問題
問80
企業が保有する情報を、意思決定や事業活動に活用するための基盤を構築し、情報の価値を最大化する取り組みはどれか。
- データウェアハウス
- ビジネスインテリジェンス(BI)
- データマイニング
- ビッグデータ
正解
正解は「イ」です。
解説
「ビジネスインテリジェンス(BI)」とは、企業が持つ膨大なデータを収集、蓄積、分析し、その分析結果を経営戦略の策定や意思決定、日々の事業活動に役立てるための手法や技術、システムの総称です 。これには、売上データ、顧客データ、Webサイトのアクセスログなど、様々な種類のデータが含まれます。BIの目的は、単にデータを集めるだけでなく、そのデータから有用な情報を抽出し、現状の把握、問題点の発見、将来の予測などを行うことで、企業全体のパフォーマンス向上に貢献することです 。
例えば、ある小売業者がBIツールを導入することで、どの商品が、いつ、どの地域の、どのような顧客に最も売れているのかを詳細に分析し、その結果を次の仕入れやマーケティング戦略に活かすといったことが可能になります。これにより、経験や直感だけでなく、データに基づいた客観的な意思決定ができるようになります。
ア(データウェアハウス):
「データウェアハウス」は、BIを実現するための基盤となる、意思決定支援のために構築された大量のデータを格納するデータベースのことです。BIを構成する要素の一つです。
ウ(データマイニング):
「データマイニング」は、データウェアハウスなどに蓄積された大量のデータの中から、統計学やAIなどの手法を用いて、まだ知られていない有用なパターンや規則性、相関関係を発見する技術です。BIにおける分析手法の一つです。
エ(ビッグデータ):
「ビッグデータ」は、従来のデータベースでは扱いきれないほど膨大で多種多様なデータを指す言葉です。BIはビッグデータを活用して価値を生み出す取り組みです。
解法のポイント
この問題は、企業における情報活用に関する基本的な概念である「ビジネスインテリジェンス(BI)」を理解しているかが問われています 。

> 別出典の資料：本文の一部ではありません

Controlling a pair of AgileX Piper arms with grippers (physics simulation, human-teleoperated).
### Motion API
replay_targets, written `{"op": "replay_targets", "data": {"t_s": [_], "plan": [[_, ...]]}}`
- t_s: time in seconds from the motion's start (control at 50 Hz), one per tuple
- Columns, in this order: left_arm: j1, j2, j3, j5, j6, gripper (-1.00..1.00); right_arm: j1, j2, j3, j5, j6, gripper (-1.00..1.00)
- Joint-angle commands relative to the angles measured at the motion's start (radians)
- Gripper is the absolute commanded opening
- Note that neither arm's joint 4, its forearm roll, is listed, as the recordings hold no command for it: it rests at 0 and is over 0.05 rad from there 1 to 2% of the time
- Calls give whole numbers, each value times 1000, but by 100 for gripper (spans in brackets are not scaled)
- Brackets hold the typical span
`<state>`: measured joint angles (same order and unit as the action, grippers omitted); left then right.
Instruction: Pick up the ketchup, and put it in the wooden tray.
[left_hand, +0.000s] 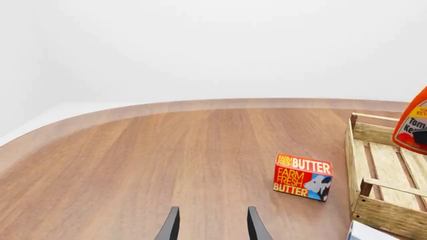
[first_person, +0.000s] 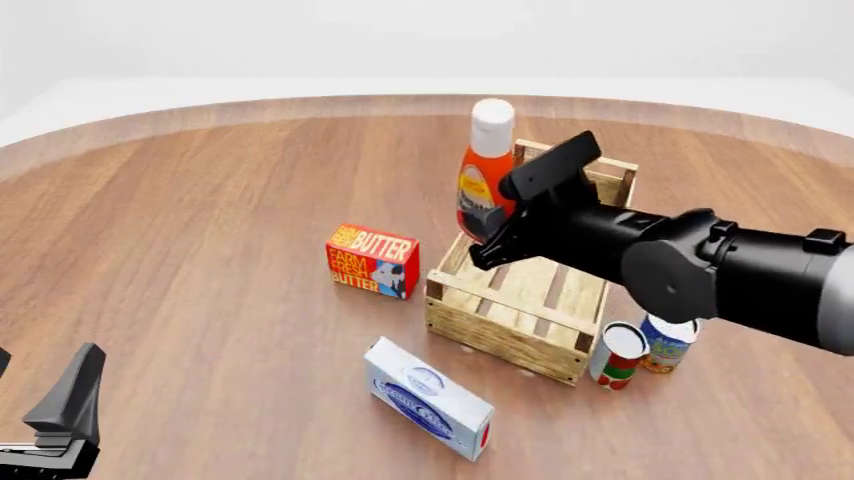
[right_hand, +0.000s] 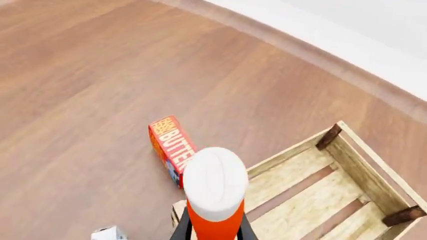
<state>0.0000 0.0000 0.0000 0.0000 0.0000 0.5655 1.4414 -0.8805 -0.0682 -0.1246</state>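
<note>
On the near left my left gripper (first_person: 60, 415) sits idle low over the worktop (first_person: 200, 250), its fingers spread with nothing between them. To its right, the butter box (first_person: 372, 261) stands on edge just left of the wooden tray (first_person: 527, 300), and the white-and-blue flat box (first_person: 427, 398) lies nearer to me, just in front of the tray's near left corner.

My right gripper (right_hand: 212, 227) is clamped on the ketchup (first_person: 485, 172), holding it upright with the white cap up. The bottle is lifted clear of the worktop and hangs over the tray's left side, towards its far end; I cannot tell exactly how high its base sits above the slats.

Right of the tray, two cans (first_person: 641, 350) stand side by side, close against its near right corner.

So the pick is done and the carry looks nearly finished. What I judge is left: centre the bottle over the slats, lower it inside the sides, and let go.
</note>
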Motion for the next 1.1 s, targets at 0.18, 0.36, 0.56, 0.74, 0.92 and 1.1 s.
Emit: {"op": "replay_targets", "data": {"t_s": [0.18, 0.36, 0.56, 0.74, 0.92, 1.1], "plan": [[0, 0, 0, 0, 0, 100, -184, 37, 44, -72, 6, -100], [0, 0, 0, 0, 0, 100, -240, 129, 47, -154, 7, -100], [0, 0, 0, 0, 0, 100, -281, 266, 35, -266, 0, -100], [0, 0, 0, 0, 0, 100, -283, 361, -12, -316, 3, -100], [0, 0, 0, 0, 0, 100, -278, 440, -62, -358, 10, -100], [0, 0, 0, 0, 0, 100, -278, 520, -98, -389, 0, -100]]}}
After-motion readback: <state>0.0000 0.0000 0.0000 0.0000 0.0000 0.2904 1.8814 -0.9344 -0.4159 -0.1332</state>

BIはデータウェアハウス、データマイニング、ビッグデータといった関連技術や概念と密接に関係していますが、これら全体を包括し、経営に活用する「取り組み」そのものがBIであることを把握することがポイントです。各用語の意味と、それがBIの中でどのような役割を果たすのかを整理して理解しておきましょう。
用語補足
ビジネスインテリジェンス(BI):
企業が持つ大量のデータを収集・分析し、その結果を経営戦略の策定や意思決定に役立てるための手法、技術、システムの総称です 。例えば、スーパーがPOSデータ(販売時点情報)を分析して、特定の時間帯にどの商品がよく売れるか、一緒に何が買われているかなどを把握し、商品の配置やキャンペーン計画に活かすのがBIの活用例です。
データウェアハウス:
意思決定や分析のために、複数の異なるシステムから集められた大量のデータを統合し、時系列で整理して蓄積するデータベースです。通常の業務システムとは異なり、主に分析用途に特化しています。例えば、過去10年間の売上データや顧客データを一箇所に集めておく、大きな図書館のようなものです。
データマイニング:
データウェアハウスなどに蓄積された膨大なデータの中から、統計学や人工知能(AI)などの手法を用いて、人間では気づきにくい有用なパターンや傾向、関連性を発見する技術です。例えば、「ビールを買った人はおつまみも買う」といった購買傾向を自動で探し出すのが、マーケットバスケット分析というデータマイニングの一種です。
ビッグデータ:
従来のデータベース管理システムでは、収集・保管・解析が難しいほど膨大で、多様な形式を持つデータ群を指す言葉です。例として、SNSの投稿、Webサイトのアクセス履歴、IoTデバイスから送られてくるセンサーデータなどが挙げられます。これらのデータは、その量(Volume)、種類(Variety)、発生頻度(Velocity)の3つのVで特徴づけられます。